Anti-communist ideology and politics. Throughout much of the 20th century until now, fascist movements, parties and regimes served mainly as counterpoint against proletarian-led revolutionary movements, and against socialist and people’s democratic states from 1917 onward to the 1970s.

They treat the “spectre of communism” (whether real or conjured) as the worst enemy of society, place their anti-communist positions consistently in the forefront, and push the entire big-bourgeois state to adopt their rabid counter-revolutionary agenda. They use anti-communist witch-hunts and Red-tagging to spew hate-filled propaganda and direct violent attacks against the socialist and democratic forces, and against the broader anti-fascist opposition. They can also stage false-flag operations (“black ops”) then blame the communists, and thus justify their power grab and fascist measures.

In the years between 1990 and 2015, anti-communism may have given way to other themes and schemes such as anti-Islamic fundamentalism, anti-terrorism, and neo-conservatism. But with inter-imperialist rivalries heating up anew in recent years, Western imperialist powers are once more whipping up “anti-communist” hysteria to turn public opinion not just against genuine revolutionary movements and anti-imperialist states, but also against their main rivals Russia and China, and also to distract people’s attention away from their own imperialist and fascist crimes. In turn, Russia and China have also become imperialist powers with their own distinct fascist crimes and tendencies.
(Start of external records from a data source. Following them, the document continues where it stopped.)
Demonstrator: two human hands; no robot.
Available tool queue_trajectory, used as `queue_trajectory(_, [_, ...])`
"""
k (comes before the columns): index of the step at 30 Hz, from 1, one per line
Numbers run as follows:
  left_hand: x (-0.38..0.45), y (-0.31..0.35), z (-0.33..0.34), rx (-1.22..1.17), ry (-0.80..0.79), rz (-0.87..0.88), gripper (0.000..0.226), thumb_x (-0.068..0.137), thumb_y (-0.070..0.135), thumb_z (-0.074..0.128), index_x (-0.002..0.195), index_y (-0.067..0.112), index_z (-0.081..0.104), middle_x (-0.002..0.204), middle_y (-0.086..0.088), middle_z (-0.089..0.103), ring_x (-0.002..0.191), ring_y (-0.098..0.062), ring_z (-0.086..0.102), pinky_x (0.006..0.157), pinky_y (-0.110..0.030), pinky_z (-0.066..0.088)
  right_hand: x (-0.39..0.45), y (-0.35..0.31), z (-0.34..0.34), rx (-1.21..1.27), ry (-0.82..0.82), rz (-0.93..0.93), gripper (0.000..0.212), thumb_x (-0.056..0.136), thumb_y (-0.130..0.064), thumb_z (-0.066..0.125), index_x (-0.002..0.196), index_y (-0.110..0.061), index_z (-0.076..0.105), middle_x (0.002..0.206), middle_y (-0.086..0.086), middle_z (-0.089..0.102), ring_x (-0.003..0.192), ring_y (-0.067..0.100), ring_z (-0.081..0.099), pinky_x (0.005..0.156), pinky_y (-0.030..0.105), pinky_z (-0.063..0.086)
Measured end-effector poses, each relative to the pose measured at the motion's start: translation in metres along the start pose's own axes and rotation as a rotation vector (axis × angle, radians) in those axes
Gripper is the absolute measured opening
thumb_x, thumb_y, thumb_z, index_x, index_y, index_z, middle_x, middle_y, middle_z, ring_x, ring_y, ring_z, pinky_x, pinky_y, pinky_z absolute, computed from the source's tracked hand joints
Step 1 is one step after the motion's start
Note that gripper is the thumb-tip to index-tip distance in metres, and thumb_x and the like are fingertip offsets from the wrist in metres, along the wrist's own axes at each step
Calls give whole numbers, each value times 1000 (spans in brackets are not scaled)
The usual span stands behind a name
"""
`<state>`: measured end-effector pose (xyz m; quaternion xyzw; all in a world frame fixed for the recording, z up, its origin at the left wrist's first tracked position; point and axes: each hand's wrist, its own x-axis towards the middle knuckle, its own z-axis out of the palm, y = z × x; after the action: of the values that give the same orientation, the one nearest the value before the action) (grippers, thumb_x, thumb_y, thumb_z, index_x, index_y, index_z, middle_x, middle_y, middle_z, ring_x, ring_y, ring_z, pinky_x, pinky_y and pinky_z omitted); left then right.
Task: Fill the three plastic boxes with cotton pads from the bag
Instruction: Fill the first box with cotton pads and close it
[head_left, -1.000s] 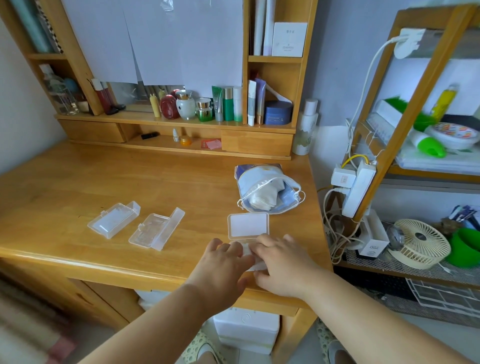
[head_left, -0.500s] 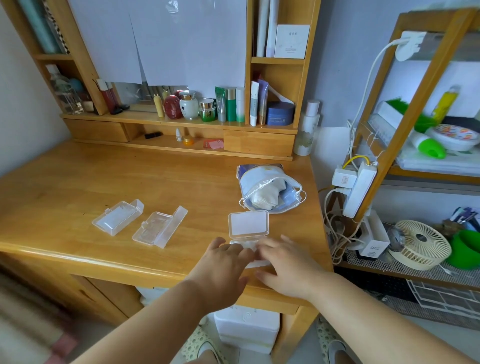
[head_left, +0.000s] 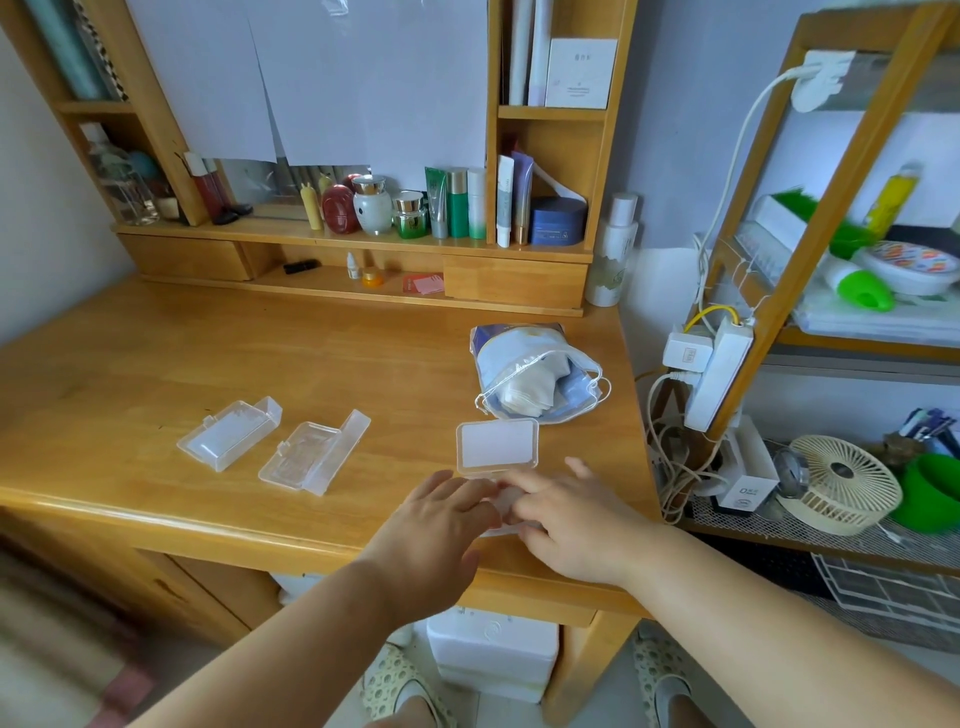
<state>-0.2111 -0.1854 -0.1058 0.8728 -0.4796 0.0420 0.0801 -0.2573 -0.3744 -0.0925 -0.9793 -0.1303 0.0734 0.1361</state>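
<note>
Both hands, left hand (head_left: 441, 512) and right hand (head_left: 566, 514), press flat fingers (head_left: 524, 483) on the open plastic box (head_left: 496, 447) at the table (head_left: 156, 364) edge; nothing is pinched. Beyond lies the bag (head_left: 537, 376) of cotton pads (head_left: 524, 387): light, soft, best pinched as a stack.

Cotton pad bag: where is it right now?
Head view: the bag lies on the right side of the desk, just behind the open box the hands are working at, near the desk's right edge.

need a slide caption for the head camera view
Both hands, left hand and right hand, press on an open plastic box near the cotton pad bag; two more open boxes wait.
</note>
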Motion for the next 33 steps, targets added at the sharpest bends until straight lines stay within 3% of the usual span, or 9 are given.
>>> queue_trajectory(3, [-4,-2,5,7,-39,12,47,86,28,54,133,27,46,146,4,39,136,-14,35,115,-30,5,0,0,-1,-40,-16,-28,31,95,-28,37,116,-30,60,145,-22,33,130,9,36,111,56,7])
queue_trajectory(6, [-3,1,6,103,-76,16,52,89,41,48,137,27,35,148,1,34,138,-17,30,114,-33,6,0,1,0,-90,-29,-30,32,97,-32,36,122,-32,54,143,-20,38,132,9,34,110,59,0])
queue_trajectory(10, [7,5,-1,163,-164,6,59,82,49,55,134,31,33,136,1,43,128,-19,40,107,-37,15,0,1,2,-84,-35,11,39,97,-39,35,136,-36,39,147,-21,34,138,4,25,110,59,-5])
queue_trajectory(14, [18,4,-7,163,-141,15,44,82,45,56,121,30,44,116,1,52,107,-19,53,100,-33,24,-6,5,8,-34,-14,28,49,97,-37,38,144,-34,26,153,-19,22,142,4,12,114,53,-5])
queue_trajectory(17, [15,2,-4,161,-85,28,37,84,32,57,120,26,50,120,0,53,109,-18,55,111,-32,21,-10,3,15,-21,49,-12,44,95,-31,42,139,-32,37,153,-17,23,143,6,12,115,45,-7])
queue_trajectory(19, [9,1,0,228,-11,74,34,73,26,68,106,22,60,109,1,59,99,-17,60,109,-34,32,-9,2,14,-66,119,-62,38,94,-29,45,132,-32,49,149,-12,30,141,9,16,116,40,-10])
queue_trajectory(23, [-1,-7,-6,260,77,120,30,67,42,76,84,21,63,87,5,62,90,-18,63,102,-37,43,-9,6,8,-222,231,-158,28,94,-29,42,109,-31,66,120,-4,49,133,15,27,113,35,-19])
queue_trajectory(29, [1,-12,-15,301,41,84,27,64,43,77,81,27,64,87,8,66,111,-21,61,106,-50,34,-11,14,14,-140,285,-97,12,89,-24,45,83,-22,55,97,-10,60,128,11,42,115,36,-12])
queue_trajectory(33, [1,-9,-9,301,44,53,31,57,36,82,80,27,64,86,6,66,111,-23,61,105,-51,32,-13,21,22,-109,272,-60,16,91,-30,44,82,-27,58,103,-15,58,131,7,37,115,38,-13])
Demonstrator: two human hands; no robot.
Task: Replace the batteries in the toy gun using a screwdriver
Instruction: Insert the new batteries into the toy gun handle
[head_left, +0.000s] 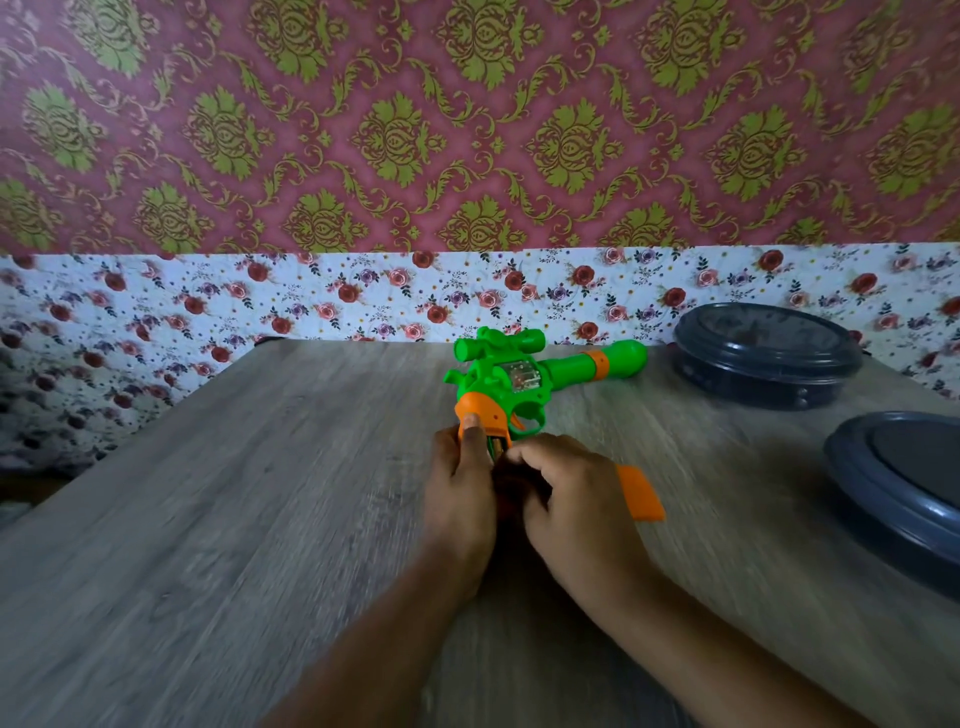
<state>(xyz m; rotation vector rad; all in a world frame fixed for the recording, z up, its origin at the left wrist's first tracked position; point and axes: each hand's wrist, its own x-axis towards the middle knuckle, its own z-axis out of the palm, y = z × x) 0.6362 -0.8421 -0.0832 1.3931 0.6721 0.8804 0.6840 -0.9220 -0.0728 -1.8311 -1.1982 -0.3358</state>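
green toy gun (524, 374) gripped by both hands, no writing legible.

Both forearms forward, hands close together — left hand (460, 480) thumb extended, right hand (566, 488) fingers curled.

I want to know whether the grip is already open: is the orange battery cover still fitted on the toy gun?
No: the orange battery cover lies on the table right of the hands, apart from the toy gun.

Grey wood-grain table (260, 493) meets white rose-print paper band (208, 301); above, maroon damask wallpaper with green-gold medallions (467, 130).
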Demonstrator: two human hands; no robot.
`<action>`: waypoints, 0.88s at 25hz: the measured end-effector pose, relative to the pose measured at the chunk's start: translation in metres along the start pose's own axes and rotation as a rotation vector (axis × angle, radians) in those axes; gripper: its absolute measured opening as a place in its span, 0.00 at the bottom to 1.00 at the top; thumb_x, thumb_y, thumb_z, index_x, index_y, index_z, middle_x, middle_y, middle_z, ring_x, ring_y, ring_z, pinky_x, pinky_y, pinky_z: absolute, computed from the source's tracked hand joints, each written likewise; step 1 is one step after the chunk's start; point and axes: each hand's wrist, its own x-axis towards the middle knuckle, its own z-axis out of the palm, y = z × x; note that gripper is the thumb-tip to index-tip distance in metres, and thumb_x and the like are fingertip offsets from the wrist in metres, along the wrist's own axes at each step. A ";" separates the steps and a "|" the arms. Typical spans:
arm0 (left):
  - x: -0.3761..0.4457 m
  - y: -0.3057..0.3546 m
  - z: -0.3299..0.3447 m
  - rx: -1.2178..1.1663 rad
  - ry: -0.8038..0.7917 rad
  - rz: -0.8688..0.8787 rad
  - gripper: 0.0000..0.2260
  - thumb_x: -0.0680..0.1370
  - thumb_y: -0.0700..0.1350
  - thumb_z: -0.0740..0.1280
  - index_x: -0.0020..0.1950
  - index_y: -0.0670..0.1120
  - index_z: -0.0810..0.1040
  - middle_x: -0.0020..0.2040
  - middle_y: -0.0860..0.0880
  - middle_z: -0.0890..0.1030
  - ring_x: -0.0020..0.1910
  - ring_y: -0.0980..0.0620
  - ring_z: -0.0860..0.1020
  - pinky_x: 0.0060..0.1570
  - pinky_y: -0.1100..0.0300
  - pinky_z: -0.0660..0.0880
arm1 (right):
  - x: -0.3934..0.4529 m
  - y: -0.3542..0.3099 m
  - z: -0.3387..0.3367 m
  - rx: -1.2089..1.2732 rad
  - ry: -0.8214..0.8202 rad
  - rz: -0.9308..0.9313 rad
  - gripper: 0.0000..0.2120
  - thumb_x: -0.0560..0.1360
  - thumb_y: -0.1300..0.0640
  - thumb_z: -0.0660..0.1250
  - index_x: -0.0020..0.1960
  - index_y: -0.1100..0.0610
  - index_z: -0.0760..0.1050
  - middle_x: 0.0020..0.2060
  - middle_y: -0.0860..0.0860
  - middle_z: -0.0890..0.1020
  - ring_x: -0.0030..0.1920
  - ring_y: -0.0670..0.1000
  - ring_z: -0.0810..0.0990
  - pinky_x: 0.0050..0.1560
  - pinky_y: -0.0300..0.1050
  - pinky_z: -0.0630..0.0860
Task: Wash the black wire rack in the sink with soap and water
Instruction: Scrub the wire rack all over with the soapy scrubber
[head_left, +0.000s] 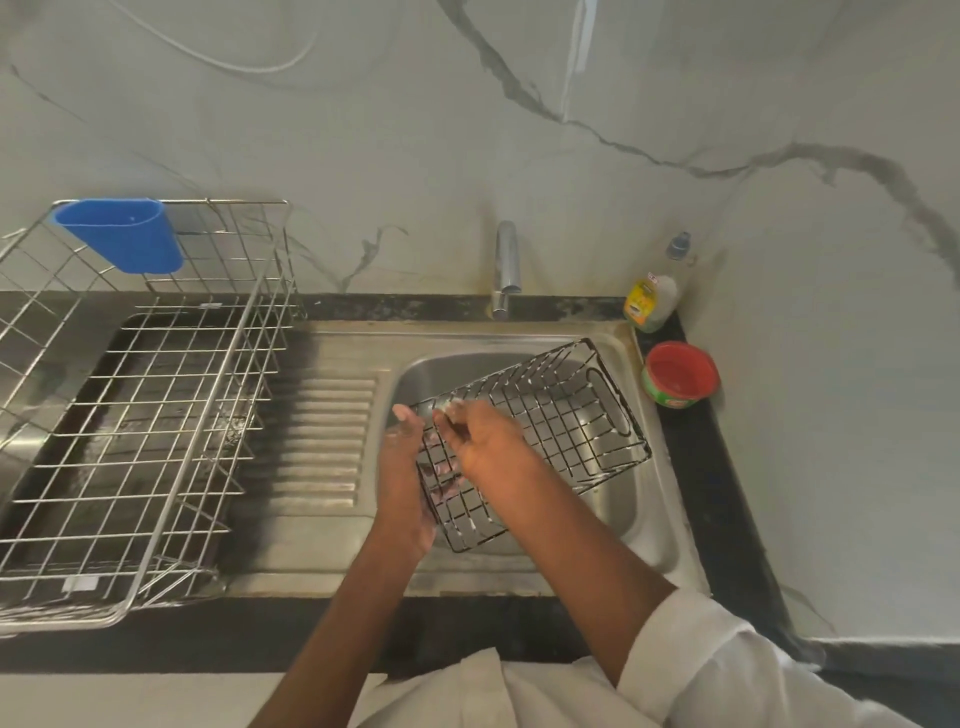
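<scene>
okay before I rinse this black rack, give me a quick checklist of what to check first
1. Rack over the sink: ok.
2. Left hand supports the rack from its near end: ok.
3. Right hand on the wires, suds showing: ok.
4. Tap running: not ok, no water visible.
5. Soap bottle and red tub clear of the sink: ok.
6. Rack fully soaped: cannot tell.

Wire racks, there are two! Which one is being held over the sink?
The black wire rack. Both hands, left hand and right hand, hold it over the sink. The bigger silver rack sits untouched on the left.
</scene>
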 end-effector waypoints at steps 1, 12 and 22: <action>0.001 -0.001 -0.002 0.002 0.000 0.015 0.42 0.69 0.82 0.64 0.71 0.53 0.80 0.65 0.43 0.85 0.63 0.38 0.85 0.64 0.28 0.78 | -0.002 -0.003 -0.001 0.039 -0.054 0.017 0.07 0.78 0.73 0.67 0.55 0.68 0.80 0.53 0.65 0.81 0.52 0.59 0.85 0.50 0.49 0.86; 0.011 0.002 -0.004 -0.025 0.071 0.017 0.47 0.67 0.82 0.68 0.70 0.46 0.78 0.56 0.43 0.84 0.42 0.49 0.83 0.44 0.48 0.82 | 0.000 -0.029 -0.018 0.191 -0.103 -0.012 0.10 0.75 0.73 0.71 0.56 0.69 0.80 0.55 0.67 0.82 0.50 0.60 0.85 0.45 0.47 0.86; 0.019 -0.001 -0.004 -0.062 0.069 0.033 0.41 0.68 0.81 0.67 0.65 0.49 0.80 0.55 0.45 0.82 0.43 0.47 0.83 0.50 0.43 0.83 | 0.002 -0.058 -0.022 0.215 -0.078 -0.130 0.10 0.75 0.72 0.73 0.56 0.67 0.81 0.54 0.65 0.84 0.50 0.58 0.87 0.52 0.46 0.85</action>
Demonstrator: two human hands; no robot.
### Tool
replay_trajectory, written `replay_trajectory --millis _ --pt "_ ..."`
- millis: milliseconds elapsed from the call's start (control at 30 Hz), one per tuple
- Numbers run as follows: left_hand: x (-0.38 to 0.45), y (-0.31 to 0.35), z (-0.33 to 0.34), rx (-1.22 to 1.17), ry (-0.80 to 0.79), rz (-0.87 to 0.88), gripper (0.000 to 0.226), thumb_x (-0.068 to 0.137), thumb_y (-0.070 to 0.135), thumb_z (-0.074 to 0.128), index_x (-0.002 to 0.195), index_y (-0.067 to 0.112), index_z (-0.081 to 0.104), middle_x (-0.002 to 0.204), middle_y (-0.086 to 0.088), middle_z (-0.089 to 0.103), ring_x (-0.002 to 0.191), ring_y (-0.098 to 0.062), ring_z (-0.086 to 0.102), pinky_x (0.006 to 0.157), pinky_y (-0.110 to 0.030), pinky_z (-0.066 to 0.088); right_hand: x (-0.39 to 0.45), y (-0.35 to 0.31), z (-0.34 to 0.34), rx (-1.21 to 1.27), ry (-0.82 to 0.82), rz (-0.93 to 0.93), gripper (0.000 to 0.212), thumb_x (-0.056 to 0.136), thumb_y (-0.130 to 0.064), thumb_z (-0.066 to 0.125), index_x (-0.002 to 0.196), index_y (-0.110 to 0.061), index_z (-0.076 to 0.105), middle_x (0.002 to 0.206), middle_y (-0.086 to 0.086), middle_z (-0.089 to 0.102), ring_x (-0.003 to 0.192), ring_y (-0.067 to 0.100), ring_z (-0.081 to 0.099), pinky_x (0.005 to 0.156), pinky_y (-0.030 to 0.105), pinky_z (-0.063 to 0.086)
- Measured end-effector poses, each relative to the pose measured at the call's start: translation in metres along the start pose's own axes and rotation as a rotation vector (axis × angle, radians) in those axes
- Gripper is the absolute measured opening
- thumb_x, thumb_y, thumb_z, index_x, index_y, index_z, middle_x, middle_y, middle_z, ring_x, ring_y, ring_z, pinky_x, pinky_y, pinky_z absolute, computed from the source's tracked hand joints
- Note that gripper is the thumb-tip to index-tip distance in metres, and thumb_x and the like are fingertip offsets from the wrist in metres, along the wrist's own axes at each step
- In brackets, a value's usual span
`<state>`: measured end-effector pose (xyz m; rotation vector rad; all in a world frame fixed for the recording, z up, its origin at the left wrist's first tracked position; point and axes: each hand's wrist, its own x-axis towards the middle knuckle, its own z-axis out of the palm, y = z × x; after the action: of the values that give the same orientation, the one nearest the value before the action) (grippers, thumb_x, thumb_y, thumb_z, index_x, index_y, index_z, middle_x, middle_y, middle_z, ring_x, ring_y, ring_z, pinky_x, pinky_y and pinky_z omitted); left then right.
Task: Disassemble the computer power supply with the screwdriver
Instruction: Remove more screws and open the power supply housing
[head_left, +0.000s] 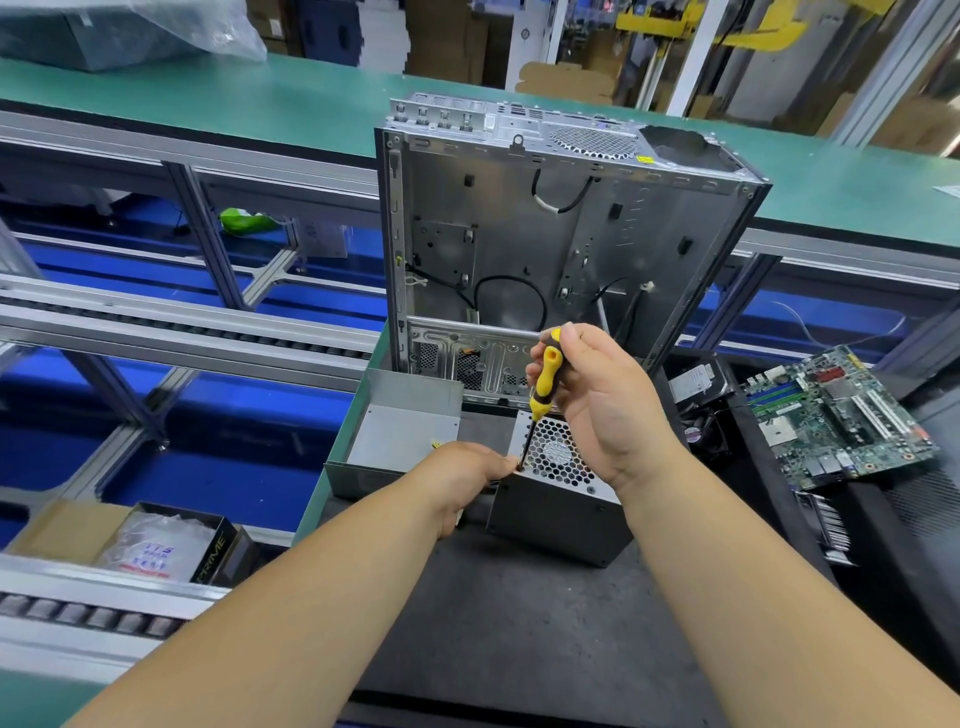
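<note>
Presently, the power supply sits on the dark work mat in front of the stripped computer case, its honeycomb fan grille facing up. The right hand is curled round the yellow-and-black handle of the screwdriver, holding it near upright, with the shaft running down to the left near corner of the grille face. The left hand rests against the unit's left side at that same corner, fingertips close to the tip; whether they pinch a screw cannot be told.

Assessment of handling: the unit is a rigid sheet-metal box, likely fairly heavy for its size and stable on the mat, though its painted sides could slide under downward pressure. Best held by bracing the flat side walls, well clear of the grille openings and the sharp sheet edges. A removed motherboard lies to the right, well apart.
</note>
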<state>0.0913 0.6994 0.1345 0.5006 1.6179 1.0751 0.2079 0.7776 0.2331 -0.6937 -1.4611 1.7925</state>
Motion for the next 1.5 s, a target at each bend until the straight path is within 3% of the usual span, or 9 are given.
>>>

Fascist-maintained mass base. Fascist groups use the superficial forms and slogans of a mass movement to smokescreen their ultra-reactionary character. When the original fascist groups started in the 1920s, they were at first small and tightly knit, often clandestine and conspiratorial. But sooner or later, they use their pseudo-socialist (actually, bourgeois populist) doctrines, and ultra-nationalist or racial-supremacist slogans, symbolisms and rituals, to build a mass following among the backward sections of the people, redirect the people’s grievances to energize fascist goals, and thus preempt or compete with the revolutionaries and progressives.

Reformists and revisionists also do these tricks. But what is distinctive to fascist parties and groups is that they provide the big bourgeoisie with the coercive mercenary muscle of a mass base that absolutely hates revolution and rejects democratic processes. Thus they enjoy big-bourgeois support and, in times of crisis, could get a hefty share of political power and even monopolize it.

In power, they become ultra-centralist bureaucrats, who are divorced from the masses but may maintain fake “mass movements” with finance, resources, and state protection. Such a “mass base” continues to serve as special fascist machinery for dirty tricks against their political rivals and progressives. In backward neocolonies where the national state may be weak, big feudal landlords and paramount tribal chieftains with their own armed following may develop into warlords, serving as provincial base of fascist overlords at the national level.

Militarism and militarized bureaucracy. The most successful fascist groups, even before their rise to power, already project their counter-revolutionary potential by developing their own blindly loyal armed force—often as paramilitaries—into which they attract disgruntled people (especially young jobless men) by means of guns, funds, flashy uniforms, and parades. They maximize the methods of mercenary armies to instill blind loyalty and feudal discipline in the fascist ranks.

When fascist groups rise to power, their first priority is to build their loyalist base (often an elite and highly equipped force) within the army, police and intelligence services, and to militarize the bureaucracy. They infuse the entire state machinery with military and police methods of governance, and erode the liberal-democratic principle and legal guarantees of civilian supremacy.

Absolutism. Even before their rise to power, fascist groups already carry absolutist notions of leadership, pushing the cult of a “perfect leader,” or the myth of “a man on a white horse” who will become the nation’s savior. The strongest fascist parties, despite their populist pretenses, are ultra-centralized and violently opposed to organizational democracy as well as political democracy. They harp on the weaknesses and unpopularity of a corrupt civilian government and indecisive parliament, in order to put themselves up as the only alternative.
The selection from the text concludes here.